Ma nonostante le barriere di discriminazione, di rifiuto e di umiliazione, o forse proprio per questo motivo, in questi ultimi anni è cresciuta una generazione che sente la necessità di combattere il male che ci colpisce e che è consapevole che questa lotta non appartiene soltanto a Rom e Sinti che si sentono e sono parte di questo Paese, ma appartiene a tutti gli Italiani che credono nei principi della Carta costituzionale che ci lega in un patto di solidarietà, di uguaglianza nei diritti e nei doveri e di tutela dei più deboli come base essenziale della democrazia, un patto da rinnovare per affrontare e superare lo smarrimento di fronte a fenomeni nuovi e globali che spingono a chiudersi in se stessi e ad alzare muri anziché costruire ponti.

PER UNA VITA NORMALE, PER UN PAESE MIGLIORE

Per questo nelle nostre comunità cresce il bisogno di unità delle nostre diversità, di consapevolezza di noi stessi per superare il sentimento di inferiorità, di affermazione della nostra dignità, di partecipazione alla vita del nostro Paese a pari titolo, di avere diritto a una vita normale. Noi ci pensiamo come strumento per dare voce alle nostre comunità ed esprimere i nostri problemi, le nostre aspettative. Ci motiva l’amore per il nostro popolo, ci motiva l’amore per il nostro Paese e la giusta richiesta che il nostro Paese ci accetti come propri cittadini.

Troviamo una forza immensa nella nostra Storia, che fa parte della Storia d’Italia, nel ricordo dei nostri padri che hanno combattuto e dato la vita per liberarla dal fascismo, nel ricordo dei nostri antenati che sono stati deportati e internati per motivi razziali nei campi di concentramento di questo Paese. Troviamo orgoglio nella nostra cultura che ci ha fatto sopravvivere a secoli di persecuzioni. La nostra forza nasce dalla nostra sofferenza e dalla nostra capacità di sopravvivere e di stare insieme nei momenti più difficili.

Ci ispira e ci motiva la lotta di chi ha combattuto prima di noi per il progresso delle nostre comunità. Per questo siamo determinati a dare il nostro contributo affinché le nuove generazioni possano avere un punto di partenza migliore, affinché i nostri figli non debbano subire quello che abbiamo subito noi. Ma siamo anche profondamente consapevoli che il futuro dei nostri figli, sarà migliore se lo sarà anche quello di tutti i figli di questo paese.

INSIEME

Con queste motivazioni nasce il movimento Ketahne - rom e sinti per l’Italia. Un movimento che vuole unire rom e sinti d’Italia che sentono il bisogno di alzare la testa, di non sentirsi il capro espiatorio di nessuno, e che sentono giusto rivendicare il proprio posto nella società con l’ambizione di migliorare la propria condizione e con essa il nostro Paese portando il contributo positivo di valori della propria cultura, della propria visione del mondo. Sentiamo anche di poter dire che in questo momento il nostro Paese ha bisogno della voce di quelli come noi che sono considerati gli ultimi, perché siamo convinti che, nel rispetto della nostra Costituzione, la società sarà compiutamente democratica se non ci saranno ultimi ai quali è negata la voce. A noi la voce viene negata e con la voce il diritto a una vita normale. Noi sappiamo che senza questa voce prevale la legge del più forte, prevale la prevaricazione.

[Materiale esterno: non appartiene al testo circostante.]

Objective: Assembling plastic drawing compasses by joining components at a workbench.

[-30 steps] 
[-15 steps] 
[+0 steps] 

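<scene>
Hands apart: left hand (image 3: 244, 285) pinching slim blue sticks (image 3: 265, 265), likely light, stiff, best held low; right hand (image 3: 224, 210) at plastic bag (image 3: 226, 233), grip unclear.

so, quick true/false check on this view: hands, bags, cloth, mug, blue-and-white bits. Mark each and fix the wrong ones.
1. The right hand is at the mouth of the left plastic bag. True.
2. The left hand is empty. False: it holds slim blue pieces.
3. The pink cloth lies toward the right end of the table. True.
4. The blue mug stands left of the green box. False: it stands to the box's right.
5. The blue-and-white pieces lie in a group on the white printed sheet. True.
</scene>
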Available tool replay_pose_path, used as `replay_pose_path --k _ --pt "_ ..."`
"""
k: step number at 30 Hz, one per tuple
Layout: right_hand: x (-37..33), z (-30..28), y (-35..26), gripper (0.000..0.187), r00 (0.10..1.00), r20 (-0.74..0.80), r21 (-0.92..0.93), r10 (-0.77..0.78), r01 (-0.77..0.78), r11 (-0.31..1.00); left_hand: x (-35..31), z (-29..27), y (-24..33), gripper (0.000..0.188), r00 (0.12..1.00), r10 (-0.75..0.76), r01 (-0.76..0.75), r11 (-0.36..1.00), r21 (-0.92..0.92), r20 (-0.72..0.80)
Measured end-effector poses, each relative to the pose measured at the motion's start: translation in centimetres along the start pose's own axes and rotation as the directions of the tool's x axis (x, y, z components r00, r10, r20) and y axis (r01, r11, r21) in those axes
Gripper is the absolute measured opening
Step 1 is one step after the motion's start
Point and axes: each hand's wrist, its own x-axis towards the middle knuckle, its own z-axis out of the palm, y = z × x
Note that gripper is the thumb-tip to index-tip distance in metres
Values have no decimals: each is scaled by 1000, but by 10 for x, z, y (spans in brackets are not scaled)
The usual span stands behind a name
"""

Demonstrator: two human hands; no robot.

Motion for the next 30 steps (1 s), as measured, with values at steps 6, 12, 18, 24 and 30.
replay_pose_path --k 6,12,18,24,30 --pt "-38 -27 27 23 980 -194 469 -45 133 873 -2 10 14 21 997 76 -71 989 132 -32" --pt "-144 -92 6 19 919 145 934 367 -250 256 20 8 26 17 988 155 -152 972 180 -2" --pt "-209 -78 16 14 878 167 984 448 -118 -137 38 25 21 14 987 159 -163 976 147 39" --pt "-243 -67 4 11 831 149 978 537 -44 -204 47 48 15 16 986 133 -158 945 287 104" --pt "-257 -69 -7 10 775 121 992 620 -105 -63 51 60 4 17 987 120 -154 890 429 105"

E ora noi vogliamo prendere la parola, perché vogliamo essere rispettati e riconosciuti per quello che siamo: uomini e donne di questo Paese con la nostra storia e la nostra cultura, come tutti. Vogliamo essere riconosciuti e quindi ascoltati perché abbiamo delle cose da dire, sul nostro modo di vedere il nostro posto in un Paese libero e democratico, nel quale non avere pretese ma proposte per il bene nostro e di tutta la collettività.

Il nostro impegno è quello di percorrere un sentiero comune, rom e sinti e quei cittadini che credono nei principi fondamentali che regolano una convivenza pacifica e armoniosa tra uomini e donne che non sono divisi da etnia, colore della pelle o religione ma che hanno in comune la propria umanità.